This month we checked in with one of our fantastic tutors, Karima Riley, who has been juggling home and work life under lockdown with her three children, George (Y3), Isabella (Y4), and Emily (Y6).

 

 

 

 

 

 

 

 

 

 

 

 

Karima’s top tips for home schooling young children:

  • It’s ok to deviate from the school resources. Online resources are plentiful – there is so much out there and it’s great for your children to try something different
  • Let your child research and write about what they are interested in – it’s a great way to engage them. George loves ships for example!
  • Google is your friend. Let your children go on a journey to find the answers online. My children use a child-friendly version of Google and it keeps them busy for hours!
  • If you see your child is capable of doing more – by all means stretch them!
  • Encourage your children to read books to explore different concepts and just read for fun
  • Target My Maths books are great for short tasks and quizzes and gives them time to work on targeted maths revision every day

 

What does your family’s daily routine look like?

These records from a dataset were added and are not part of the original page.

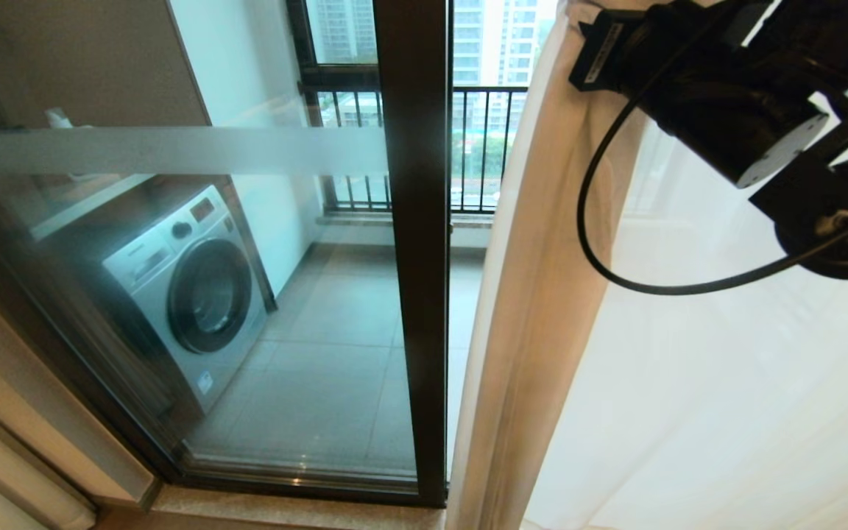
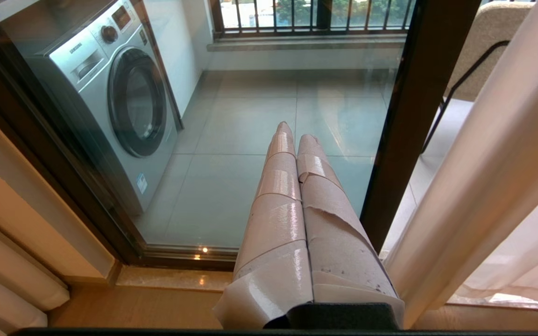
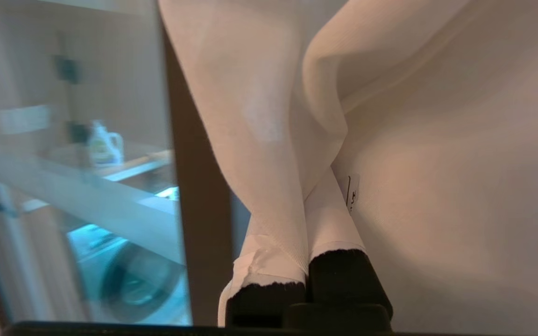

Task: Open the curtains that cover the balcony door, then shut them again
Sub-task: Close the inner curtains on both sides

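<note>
Balcony door (image 1: 413, 250): tall glass panels in a dark metal frame, filling the left and centre of the head view; one pane carries a frosted horizontal band, and a washing machine (image 1: 192, 291) stands on the balcony floor behind it. The glass left of the central frame post is uncovered.

Curtains (image 1: 689, 383): sheer white fabric hanging in long vertical folds along the door's right side, the cream hemmed edge (image 1: 523, 309) lying just beside the central frame post. The long axis of the fabric runs floor to ceiling, so any sideways pull acts across the folds.

Right arm: raised at the upper right of the head view, a black cable looping below the wrist. The right gripper (image 3: 297, 219), with tape-wrapped fingers (image 3: 273, 261), is pressed together and pinches a fold of the curtains at their hemmed edge; the fabric rises from between the fingers and drapes over them. The curtains thus lie at and directly ahead of this gripper, which is the nearer of the two.

Left gripper (image 2: 297, 140): fingers pressed together on nothing, pointing at the glass low down, well apart from the hem.

Judgement: the panel is drawn clear of the left pane, and the coming move turns on carrying the held edge sideways along the door.
</note>
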You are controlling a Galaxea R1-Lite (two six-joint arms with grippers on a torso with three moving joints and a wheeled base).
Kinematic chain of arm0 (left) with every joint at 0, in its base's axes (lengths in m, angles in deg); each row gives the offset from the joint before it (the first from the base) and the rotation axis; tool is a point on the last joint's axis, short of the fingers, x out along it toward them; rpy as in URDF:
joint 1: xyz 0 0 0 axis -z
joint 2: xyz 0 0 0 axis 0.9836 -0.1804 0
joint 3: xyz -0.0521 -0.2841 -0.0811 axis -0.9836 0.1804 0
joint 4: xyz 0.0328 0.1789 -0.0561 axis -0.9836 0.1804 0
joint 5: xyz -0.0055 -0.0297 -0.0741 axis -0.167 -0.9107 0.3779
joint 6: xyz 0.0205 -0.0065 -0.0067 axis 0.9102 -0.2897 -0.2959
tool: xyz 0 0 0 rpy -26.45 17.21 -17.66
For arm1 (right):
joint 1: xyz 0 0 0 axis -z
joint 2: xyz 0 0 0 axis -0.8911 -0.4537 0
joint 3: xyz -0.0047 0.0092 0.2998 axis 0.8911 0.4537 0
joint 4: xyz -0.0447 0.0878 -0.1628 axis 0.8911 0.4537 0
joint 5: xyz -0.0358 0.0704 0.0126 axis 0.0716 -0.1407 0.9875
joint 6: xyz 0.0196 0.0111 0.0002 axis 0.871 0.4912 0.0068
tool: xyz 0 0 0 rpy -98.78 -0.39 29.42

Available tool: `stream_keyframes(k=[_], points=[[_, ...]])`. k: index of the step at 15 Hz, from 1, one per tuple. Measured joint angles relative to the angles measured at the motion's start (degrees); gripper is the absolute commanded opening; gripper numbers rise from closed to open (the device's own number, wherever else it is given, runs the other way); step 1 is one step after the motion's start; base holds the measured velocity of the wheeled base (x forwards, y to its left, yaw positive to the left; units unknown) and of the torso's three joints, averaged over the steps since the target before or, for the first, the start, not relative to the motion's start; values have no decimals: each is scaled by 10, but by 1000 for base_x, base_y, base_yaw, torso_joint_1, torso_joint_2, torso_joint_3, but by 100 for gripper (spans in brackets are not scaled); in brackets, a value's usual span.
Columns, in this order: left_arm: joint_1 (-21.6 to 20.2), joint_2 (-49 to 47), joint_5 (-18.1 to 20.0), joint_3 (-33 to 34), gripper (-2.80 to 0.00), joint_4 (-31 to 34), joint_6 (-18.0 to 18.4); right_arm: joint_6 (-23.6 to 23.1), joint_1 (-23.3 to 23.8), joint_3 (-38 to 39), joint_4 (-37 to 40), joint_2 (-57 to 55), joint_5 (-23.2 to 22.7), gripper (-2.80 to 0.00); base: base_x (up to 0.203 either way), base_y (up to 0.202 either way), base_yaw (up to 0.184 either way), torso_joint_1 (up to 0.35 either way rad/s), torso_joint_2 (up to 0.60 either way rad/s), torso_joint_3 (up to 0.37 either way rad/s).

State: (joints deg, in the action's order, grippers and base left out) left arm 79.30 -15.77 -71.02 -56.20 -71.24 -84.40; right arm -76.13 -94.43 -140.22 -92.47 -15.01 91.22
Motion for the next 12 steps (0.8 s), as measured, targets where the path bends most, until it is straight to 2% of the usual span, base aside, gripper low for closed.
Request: stream_keyframes(k=[12], points=[[0,0,0,0,-280,0,0,-12,-100,-177,12,-137,1,-280,0,0,0,0,0,0]])
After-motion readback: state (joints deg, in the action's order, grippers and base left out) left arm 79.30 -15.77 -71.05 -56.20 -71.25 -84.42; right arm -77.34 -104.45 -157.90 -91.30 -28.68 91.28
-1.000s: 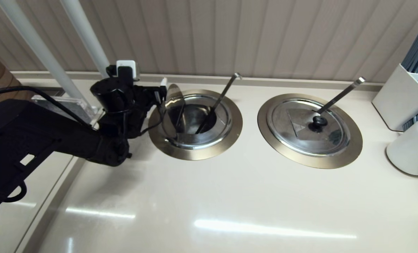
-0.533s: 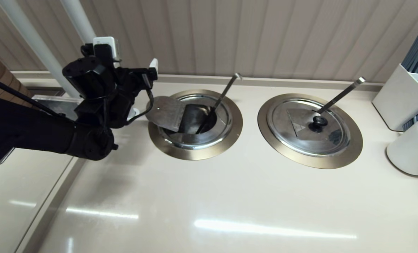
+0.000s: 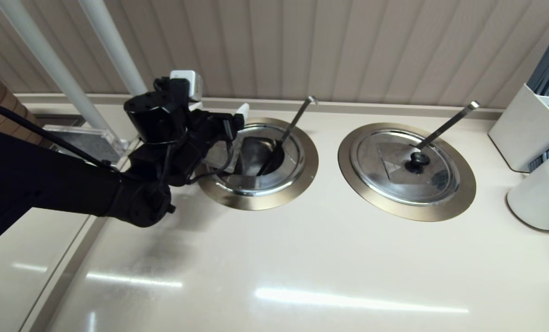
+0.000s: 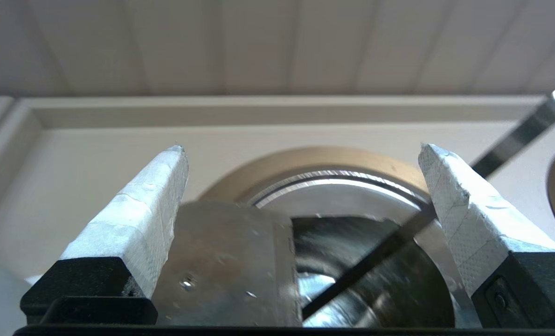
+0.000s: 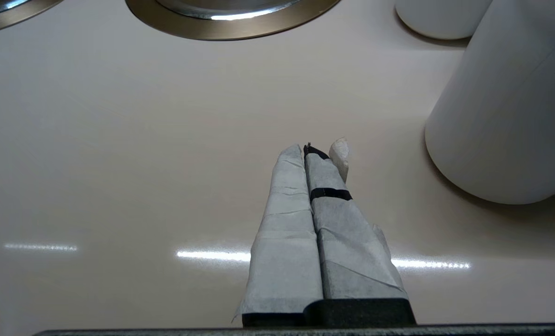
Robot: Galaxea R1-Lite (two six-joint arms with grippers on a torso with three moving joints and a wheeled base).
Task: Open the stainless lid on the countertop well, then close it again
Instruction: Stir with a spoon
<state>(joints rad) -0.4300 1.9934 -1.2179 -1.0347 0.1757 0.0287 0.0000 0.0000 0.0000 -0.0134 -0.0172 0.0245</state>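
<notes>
The countertop well [image 3: 256,200] with its bronze-coloured ring stands uncovered, and its ladle handle [image 3: 295,120] with a hooked tip leans out to the back. The stainless lid [image 3: 219,159] sits tilted at the well's left side, mostly hidden behind my left gripper [image 3: 230,138]. In the left wrist view the left gripper [image 4: 301,149] is open wide. The lid's dull underside [image 4: 226,261] lies between its fingers, close to one taped finger [image 4: 137,233]. The well's ring [image 4: 315,156] and ladle handle [image 4: 520,135] show beyond. My right gripper [image 5: 305,149] is shut, low over bare countertop, out of the head view.
The twin well on the right keeps its lid [image 3: 406,166] on, with a flat-ended ladle handle [image 3: 450,122]. White cups [image 3: 540,193] and a white utensil box [image 3: 528,129] stand far right. A white cup [image 5: 506,107] is near my right gripper. White poles [image 3: 113,46] rise back left.
My left gripper rose up and to the left, leaving the lid tilted in plain sight, then came back right and down over the well's left rim, covering most of the lid.
</notes>
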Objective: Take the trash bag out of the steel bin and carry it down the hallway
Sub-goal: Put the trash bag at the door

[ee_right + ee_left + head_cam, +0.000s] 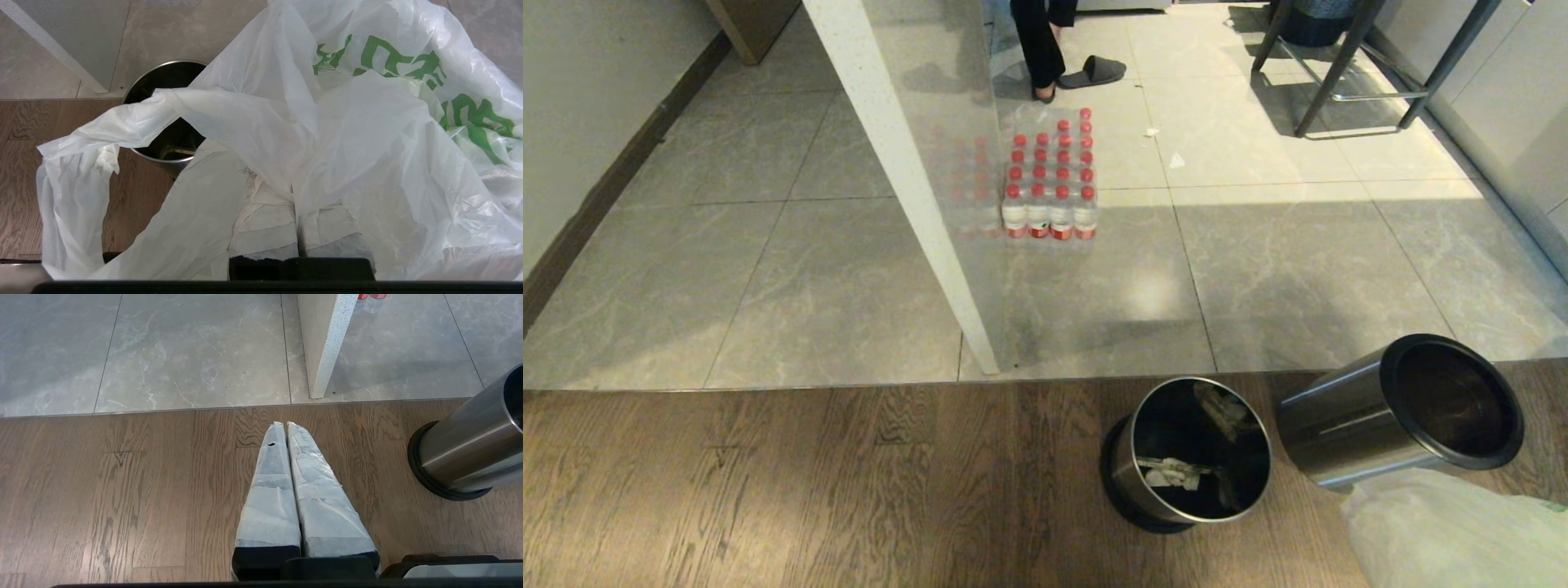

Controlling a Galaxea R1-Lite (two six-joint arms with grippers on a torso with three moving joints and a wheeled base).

Firstly, we always try to get up early to mimic the school week. The children have different routines so I try to work around them and let them choose the study times that work for them. Isabella likes to get up a little later, whereas George and Emily are early risers so they are ready to go from around 8am. They work until lunch time every day, always with a morning break for around 15-30 minutes. If I’m lucky and they are feeling exceptionally motivated after lunch, they continue work, but as it’s got a little hotter, they spend more time in the garden in the afternoon and have a break from learning. The afternoon has been valuable time for art, science experiments, baking, doing jobs around the house and things like painting furniture – all of which I see as an important part of education too. During the school week, the children do not stay up late to ensure they have a school-like routine. They all go to bed no later than 9pm.

 

What resources having you been using?

I have the school resources to create structure for the children during their mornings and I block out some time to attend to each child and their different needs.

For Maths we start with Times Table Rockstars, a times table app for 10-30 minutes a day. They absolutely love it. It’s quick and easy to use. Mymaths.co.uk is extremely useful, there are tests on there that we use everyday. It’s easy to give them small tasks during this time so I can do other things in the household, and support as and when it’s needed.

For English spag.com is fantastic for spelling, grammar and punctuation exercises that they access every day and then I tackle English using the school’s resources. If I do not feel it would benefit them, I fill that time with something else. We just adapt everyday.

My husband loves History so we have been using his knowledge to ignite their interest and have regular discussions about historical events and the children will then go off and do the research themselves.

 

What have you learnt from this time at home with your children?

I definitely value the role of teachers and the education system much more, and also the value of tuition as a tool for targeted intervention and support. I had always felt that my children could be pushed and challenged more but now I appreciate the work that goes into creating a school day for them.

I am really looking forward to the children going back to school because I feel the school system is structured and extremely important. It means I can also do what I love best and that is tutoring for TalentEd!

 

What have been some of the positives during this time?

Of course it’s been lovely to spend more time with the kids. The girls have been extremely helpful around the house. They are doing painting projects in the garden, making cups of tea (which was unheard of before!), helping out around the house with chores, and making little lunches. All three children have become a little bit more independent and are learning things they wouldn’t have learnt in school.

 

Is there anything you’ve found to be particularly challenging?

For me, it’s having three different attainment levels to attend to. With three children in the house at the same time needing support, guidance and challenge – it can be a struggle. Being a teacher myself I also have very high expectations, meaning I put lots of pressure on myself to do the best in a school day – which isn’t always possible. I am parent, home maker, house wife, cleaner. Of course, my husband helps and is also supporting the children, but he is working full time.

Rewards and screen time have worked well if they do certain tasks, as this is what motivates them at times. Sometimes it works, sometimes it doesn’t. It’s about adapting and trying to do your best.